Plus, Hurricane Laura causes devastation in Louisiana.

Happy Friday! “For eight days the political parties held conventions, but on the ninth day, your Morning Dispatchers rested, and were refreshed.” (Exodus 31:17)

Quick Hits: Today’s Top Stories

  • The United States confirmed 42,168 new cases of COVID-19 yesterday, with 5.6 percent of the 752,177 tests reported coming back positive. An additional 1,119 deaths were attributed to the virus on Thursday, bringing the pandemic’s American death toll to 180,814.

  • At least six people have died—including a 14-year-old girl—and more than 910,000 homes are without power after Hurricane Laura ripped across Louisiana, Texas, Mississippi, and Arkansas early Thursday morning. Laura has since weakened to a tropical depression.

  • Japanese Prime Minister Shinzo Abe will resign from his post due to ill health, according to the country’s national broadcaster, NHK. Abe had served in the role for nearly eight years, the longest run in Japanese history.

  • The Trump administration announced it would be buying 150 million rapid COVID-19 antigen tests from Abbott Laboratories for $750 million.

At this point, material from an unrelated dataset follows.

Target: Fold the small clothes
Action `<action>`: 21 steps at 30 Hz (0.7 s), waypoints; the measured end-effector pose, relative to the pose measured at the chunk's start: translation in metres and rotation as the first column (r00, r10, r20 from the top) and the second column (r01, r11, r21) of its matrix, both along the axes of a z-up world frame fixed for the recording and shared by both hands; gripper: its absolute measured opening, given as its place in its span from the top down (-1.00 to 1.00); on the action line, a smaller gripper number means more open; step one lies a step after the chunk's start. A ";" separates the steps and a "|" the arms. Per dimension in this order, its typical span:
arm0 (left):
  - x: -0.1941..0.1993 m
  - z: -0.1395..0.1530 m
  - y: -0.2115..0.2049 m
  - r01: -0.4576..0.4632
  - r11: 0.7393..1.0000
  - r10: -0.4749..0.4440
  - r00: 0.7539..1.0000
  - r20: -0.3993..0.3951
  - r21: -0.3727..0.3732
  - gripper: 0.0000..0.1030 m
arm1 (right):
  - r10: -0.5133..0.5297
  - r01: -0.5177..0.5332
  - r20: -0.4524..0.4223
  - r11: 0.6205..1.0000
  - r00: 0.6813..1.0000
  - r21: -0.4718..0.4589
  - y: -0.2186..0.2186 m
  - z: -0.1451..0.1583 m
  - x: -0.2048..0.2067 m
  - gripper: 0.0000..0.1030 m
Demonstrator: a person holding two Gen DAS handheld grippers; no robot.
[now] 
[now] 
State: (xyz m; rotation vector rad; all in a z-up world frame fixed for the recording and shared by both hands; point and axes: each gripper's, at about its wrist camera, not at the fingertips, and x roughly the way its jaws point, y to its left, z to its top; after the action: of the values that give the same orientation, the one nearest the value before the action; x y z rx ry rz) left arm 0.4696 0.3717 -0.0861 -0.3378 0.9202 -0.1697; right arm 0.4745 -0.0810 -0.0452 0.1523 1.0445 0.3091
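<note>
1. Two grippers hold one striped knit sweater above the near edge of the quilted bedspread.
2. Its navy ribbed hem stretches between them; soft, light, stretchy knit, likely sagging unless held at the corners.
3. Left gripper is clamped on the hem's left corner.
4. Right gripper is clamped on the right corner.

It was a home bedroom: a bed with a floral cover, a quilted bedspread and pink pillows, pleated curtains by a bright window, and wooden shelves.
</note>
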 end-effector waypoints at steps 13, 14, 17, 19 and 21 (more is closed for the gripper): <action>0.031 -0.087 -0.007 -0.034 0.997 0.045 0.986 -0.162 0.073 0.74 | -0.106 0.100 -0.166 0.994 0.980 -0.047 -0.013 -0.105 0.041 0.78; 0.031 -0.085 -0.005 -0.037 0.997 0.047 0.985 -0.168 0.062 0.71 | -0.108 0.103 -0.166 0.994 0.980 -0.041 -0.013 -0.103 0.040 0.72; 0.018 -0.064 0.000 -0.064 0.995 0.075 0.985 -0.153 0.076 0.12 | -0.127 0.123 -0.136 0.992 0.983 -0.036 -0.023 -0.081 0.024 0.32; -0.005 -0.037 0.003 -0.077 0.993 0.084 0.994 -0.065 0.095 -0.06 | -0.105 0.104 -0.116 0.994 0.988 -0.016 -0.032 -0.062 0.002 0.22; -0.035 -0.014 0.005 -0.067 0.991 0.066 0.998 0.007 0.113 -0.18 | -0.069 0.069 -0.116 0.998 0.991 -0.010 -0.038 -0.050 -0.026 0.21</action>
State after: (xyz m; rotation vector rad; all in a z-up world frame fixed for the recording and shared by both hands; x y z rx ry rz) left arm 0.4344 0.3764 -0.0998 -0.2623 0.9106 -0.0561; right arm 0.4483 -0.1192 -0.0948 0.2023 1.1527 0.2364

  • Federal Reserve Chairman Jerome Powell announced a “robust updating” of the banking system’s inflationary target, permitting inflation to run higher than the Fed’s standard 2 percent goal.

  • House Speaker Nancy Pelosi told reporters she and White House Chief of Staff Mark Meadows remain at a “tragic impasse” over coronavirus aid legislation, despite the pair speaking on the phone recently in an effort to restart talks.

  • NBA players met on Thursday morning and voted to resume the playoffs, likely beginning this weekend. The league had postponed Wednesday and Thursday’s games after the Milwaukee Bucks players boycotted Game 5 of their series against the Orlando Magic to protest the police shooting of Jacob Blake in Kenosha.

Conventional Wisdom

Accepting the Republican nomination for president in Cleveland four years ago, then-candidate Donald Trump made a promise to the nation in front of a packed Quicken Loans Arena. “Americans watching this address tonight have seen the recent images of violence in our streets and the chaos in our communities. Many have witnessed this violence personally, some have even been its victims,” he said. “I have a message for all of you: The crime and violence that today afflicts our nation will soon—and I mean very soon—come to an end. Beginning on January 20 of 2017, safety will be restored.”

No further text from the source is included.